As he watched her moist lips embrace the straw plunged deep into fresh papaya juice, he could only be thankful she hadn’t agreed to champagne. He needed a clear head and all his sternest resolve if this apparently innocent meeting in a club was going to remain the safe side of sin.
CHAPTER SEVEN
‘TELL me something about your family, Casey …’
‘My family?’ Casey’s throat constricted as Raffa leaned towards her. Was her family being considered for the job now? She made herself calm down by reasoning that this was a perfectly acceptable question for an employer to ask. It was by no means unique, and it allowed Raffa to paint a clearer picture of who she was. But still …
‘We’re nothing special.’
‘Nothing special?’ Raffa frowned, his dark eyes glinting in the discreet lighting. ‘Why don’t you let me be the judge of that?’
‘I’m sure you’d find us terribly boring.’
‘And I’m equally sure I won’t …’ As he spoke Raffa straightened up and put his hands flat on the table, where the delicious entrées they had ordered lay largely untouched.
They had a lot to say to each other, Casey reflected, except when it came to their private lives; then both of them clammed up. But she didn’t have the option of holding out on him if she wanted this job. ‘You’ve read my file—’
‘So I know a lot about you on paper,’ he countered. ‘But I want you to tell me. My intention in bringing you here to A’Qaban is to go way beyond the printed page, Casey. I need to know you.’
‘I understand …’
‘And I understand that your parents’ job is a little unusual,’ he said in a reassuring voice. ‘So don’t feel embarrassed.’
‘I’m not …’ His hard mouth had softened fractionally, she noticed, and there was genuine warmth in his eyes.
‘Why don’t you tell me about them?’
‘I’m okay with their work,’ she admitted, hearing in her voice that she had made it sound like a lie.
‘Expand a little,’ Raffa encouraged, pouring a glass of water for her.
How much did he want to know? She had never discussed her parents’ work with anyone outside the family before. How could she, when she could never take a man home to ‘meet the family’, knowing that any boyfriend would only end up as a lab rat to be quizzed and evaluated by her sex therapist parents before being added to their latest batch of trial statistics.
‘Do you know my parents’ work?’
‘I know their work well,’ he said, as casually as if her parents ran a market garden. ‘They’re world-renowned academics; it would be hard not to.’
He wasn’t mocking her, as so many others had. He was genuinely interested, she realised.
‘I never forget we are all products of our background, to some extent, and so it’s only natural for me to be curious about your formative influences.’
‘And about whether I can talk of them without embarrassment?’ she said bluntly. ‘I’m proud of my parents’ achievements.’ She was. They had helped so many people. Except for her, of course. But it went without saying that that had never been on the cards.
‘So you’ve grown up in a loving family?’
‘Absolutely.

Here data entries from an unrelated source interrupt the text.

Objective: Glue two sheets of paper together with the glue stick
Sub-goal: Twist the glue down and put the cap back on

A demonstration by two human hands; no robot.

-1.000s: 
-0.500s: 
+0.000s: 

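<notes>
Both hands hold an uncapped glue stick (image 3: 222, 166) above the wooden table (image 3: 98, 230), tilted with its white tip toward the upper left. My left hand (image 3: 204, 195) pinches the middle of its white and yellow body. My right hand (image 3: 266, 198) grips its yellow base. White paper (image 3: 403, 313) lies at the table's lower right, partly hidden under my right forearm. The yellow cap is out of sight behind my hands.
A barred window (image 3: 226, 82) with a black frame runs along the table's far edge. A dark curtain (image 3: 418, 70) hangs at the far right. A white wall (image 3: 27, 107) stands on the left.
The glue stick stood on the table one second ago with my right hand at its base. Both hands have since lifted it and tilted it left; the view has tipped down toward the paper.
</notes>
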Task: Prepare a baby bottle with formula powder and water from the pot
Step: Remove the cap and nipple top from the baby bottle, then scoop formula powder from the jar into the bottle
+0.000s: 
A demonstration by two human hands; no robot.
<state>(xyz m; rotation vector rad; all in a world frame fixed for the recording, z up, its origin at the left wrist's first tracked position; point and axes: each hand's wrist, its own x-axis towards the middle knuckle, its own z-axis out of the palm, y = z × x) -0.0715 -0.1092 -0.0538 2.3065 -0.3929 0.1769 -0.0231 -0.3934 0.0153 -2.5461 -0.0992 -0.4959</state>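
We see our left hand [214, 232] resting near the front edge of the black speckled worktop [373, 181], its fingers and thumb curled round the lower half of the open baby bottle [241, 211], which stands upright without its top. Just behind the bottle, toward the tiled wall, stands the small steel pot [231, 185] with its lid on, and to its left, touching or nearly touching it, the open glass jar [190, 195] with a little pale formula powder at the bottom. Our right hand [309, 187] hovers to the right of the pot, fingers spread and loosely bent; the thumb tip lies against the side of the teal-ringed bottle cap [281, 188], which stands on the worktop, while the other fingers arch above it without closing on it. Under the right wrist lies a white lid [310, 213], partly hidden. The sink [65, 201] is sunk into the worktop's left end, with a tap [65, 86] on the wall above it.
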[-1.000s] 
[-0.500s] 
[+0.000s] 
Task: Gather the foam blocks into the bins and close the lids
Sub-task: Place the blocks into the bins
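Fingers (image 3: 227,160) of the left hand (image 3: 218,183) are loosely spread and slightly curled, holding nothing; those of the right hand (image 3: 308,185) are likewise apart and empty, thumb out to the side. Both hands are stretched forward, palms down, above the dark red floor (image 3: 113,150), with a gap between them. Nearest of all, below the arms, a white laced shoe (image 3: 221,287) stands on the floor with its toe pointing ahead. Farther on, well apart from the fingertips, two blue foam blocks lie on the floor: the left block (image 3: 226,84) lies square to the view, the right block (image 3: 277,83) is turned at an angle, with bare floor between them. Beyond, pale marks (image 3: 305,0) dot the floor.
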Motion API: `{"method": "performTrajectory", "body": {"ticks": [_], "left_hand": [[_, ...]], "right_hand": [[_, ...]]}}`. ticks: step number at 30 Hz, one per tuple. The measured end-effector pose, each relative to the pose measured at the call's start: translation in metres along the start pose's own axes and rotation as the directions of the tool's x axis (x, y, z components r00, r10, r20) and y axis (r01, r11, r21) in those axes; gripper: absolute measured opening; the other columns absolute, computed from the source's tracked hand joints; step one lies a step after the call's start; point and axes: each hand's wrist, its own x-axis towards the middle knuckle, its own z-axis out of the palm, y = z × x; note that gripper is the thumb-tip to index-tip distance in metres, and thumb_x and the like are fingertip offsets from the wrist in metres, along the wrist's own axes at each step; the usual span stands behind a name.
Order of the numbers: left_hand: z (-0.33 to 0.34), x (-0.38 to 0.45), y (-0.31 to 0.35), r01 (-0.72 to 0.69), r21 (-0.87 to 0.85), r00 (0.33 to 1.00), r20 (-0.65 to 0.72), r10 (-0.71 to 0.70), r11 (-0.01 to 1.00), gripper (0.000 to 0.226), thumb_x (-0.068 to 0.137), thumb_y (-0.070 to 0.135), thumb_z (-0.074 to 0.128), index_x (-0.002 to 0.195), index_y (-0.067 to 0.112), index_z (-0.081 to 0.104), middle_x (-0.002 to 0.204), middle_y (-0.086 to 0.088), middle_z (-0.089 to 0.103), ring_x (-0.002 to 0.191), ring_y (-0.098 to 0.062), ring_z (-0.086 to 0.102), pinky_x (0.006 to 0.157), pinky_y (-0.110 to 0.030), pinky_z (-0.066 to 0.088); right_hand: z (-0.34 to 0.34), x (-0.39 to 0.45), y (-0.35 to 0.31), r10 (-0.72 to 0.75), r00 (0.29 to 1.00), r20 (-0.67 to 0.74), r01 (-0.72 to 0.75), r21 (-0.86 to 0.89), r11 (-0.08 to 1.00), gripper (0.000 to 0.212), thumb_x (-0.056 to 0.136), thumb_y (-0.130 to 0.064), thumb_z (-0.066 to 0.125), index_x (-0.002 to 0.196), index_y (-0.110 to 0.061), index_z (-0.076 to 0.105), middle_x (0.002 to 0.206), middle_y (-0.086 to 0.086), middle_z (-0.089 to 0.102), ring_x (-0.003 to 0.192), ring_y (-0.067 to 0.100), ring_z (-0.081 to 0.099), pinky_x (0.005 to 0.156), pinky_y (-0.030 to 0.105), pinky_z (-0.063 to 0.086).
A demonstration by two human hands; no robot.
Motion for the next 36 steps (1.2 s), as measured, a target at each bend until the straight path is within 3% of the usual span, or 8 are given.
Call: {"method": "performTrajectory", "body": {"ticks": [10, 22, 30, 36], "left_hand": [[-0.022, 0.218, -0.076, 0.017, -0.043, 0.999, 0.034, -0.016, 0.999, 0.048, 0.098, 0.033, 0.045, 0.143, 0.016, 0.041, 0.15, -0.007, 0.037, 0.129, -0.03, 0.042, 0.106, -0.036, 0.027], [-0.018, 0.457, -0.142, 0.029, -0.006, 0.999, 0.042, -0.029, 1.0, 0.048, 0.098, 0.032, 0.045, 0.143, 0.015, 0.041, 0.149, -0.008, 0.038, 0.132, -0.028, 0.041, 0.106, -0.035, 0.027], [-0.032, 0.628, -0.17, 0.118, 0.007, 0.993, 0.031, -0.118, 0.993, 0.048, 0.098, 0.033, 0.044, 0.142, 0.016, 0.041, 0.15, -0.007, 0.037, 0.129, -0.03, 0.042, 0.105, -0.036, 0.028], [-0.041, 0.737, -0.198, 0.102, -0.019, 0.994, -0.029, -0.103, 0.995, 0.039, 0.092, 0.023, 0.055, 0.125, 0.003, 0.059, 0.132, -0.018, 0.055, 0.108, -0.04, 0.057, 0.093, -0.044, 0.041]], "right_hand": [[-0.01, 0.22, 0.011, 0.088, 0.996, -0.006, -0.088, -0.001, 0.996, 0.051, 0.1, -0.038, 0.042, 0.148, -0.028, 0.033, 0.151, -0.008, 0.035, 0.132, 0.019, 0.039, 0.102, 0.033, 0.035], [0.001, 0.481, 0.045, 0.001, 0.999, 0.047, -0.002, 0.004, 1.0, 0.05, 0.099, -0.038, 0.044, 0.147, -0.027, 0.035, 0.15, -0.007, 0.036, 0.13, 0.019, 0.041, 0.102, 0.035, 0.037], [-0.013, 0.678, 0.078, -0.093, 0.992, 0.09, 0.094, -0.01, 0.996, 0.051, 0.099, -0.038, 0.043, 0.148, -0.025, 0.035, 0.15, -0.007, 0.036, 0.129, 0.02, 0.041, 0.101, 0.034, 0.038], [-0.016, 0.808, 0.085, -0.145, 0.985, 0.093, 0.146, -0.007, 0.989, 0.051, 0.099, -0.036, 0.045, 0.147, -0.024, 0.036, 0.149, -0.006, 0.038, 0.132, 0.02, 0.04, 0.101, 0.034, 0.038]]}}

My parents may seem unconventional to some people, but they always put me first and were very good role models.’
Raffa eased back, appearing to consider this. She was overheating. It was the first time she had talked so openly about a side of her life that, for all the sex talk round the dinner table, was repressed. In spite of the casual way her parents discussed intimacy, she had never found it possible to open up. Her parents had heard it all before, she had reasoned when she was younger, and she knew it would only embarrass them to realise what a failure their daughter was in an area in which they specialised.
‘You’re very lucky,’ Raffa said. ‘Tragically, I never knew my parents.’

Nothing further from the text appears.